TASK GOAL: Answer with the exact lines of the following material from the one containing "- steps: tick" through the one containing "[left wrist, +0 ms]", both end lines included.

AVAILABLE DATA START

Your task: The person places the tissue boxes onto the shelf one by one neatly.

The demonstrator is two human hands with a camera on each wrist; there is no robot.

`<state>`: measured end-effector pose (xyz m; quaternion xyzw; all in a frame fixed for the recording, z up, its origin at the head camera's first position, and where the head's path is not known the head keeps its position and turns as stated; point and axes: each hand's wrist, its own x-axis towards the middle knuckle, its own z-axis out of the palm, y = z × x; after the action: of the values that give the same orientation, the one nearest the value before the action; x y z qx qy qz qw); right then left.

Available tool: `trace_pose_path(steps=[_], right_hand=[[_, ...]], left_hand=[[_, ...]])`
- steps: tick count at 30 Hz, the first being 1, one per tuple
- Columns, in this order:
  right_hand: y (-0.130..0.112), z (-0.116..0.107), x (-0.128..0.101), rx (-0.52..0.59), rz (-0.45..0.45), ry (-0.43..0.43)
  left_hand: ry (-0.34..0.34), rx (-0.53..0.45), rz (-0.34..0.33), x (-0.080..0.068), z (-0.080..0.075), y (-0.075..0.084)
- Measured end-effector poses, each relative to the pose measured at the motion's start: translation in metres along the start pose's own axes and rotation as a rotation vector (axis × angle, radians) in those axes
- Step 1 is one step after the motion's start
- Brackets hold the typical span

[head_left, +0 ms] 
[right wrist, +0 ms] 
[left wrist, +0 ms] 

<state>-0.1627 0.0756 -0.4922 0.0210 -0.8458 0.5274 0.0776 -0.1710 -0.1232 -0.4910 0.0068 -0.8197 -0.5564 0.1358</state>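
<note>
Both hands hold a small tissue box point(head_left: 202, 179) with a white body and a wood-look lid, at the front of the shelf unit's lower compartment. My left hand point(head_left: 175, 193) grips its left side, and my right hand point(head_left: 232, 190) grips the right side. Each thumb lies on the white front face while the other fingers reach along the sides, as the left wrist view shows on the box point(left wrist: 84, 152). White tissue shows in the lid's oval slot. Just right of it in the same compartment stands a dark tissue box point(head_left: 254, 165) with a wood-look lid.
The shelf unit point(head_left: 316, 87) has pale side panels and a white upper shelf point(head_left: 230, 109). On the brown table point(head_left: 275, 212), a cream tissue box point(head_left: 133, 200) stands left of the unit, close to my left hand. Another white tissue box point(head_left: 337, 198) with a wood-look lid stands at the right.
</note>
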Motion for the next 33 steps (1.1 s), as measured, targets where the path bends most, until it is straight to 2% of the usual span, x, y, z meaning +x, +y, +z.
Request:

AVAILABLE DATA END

OUTPUT OF THE TASK:
- steps: tick count at 30 Hz, the first being 1, one per tuple
- Columns, in this order:
  right_hand: y (-0.130..0.112), z (-0.116..0.107), x (-0.128..0.101), rx (-0.52..0.59), rz (-0.45..0.45), ry (-0.43..0.43)
  left_hand: ry (-0.34..0.34), rx (-0.53..0.45), rz (-0.34..0.33), x (-0.080..0.068), z (-0.080..0.075), y (-0.075..0.084)
- Measured end-effector poses, each relative to the pose measured at the motion's start: translation in metres along the start pose's own axes and rotation as a rotation vector (axis × angle, radians) in those axes
- Step 1 is one step after the motion's start
- Brackets hold the typical span

[head_left, +0 ms] 
[right wrist, +0 ms] 
[left wrist, +0 ms] 

The requested output has now been given in full.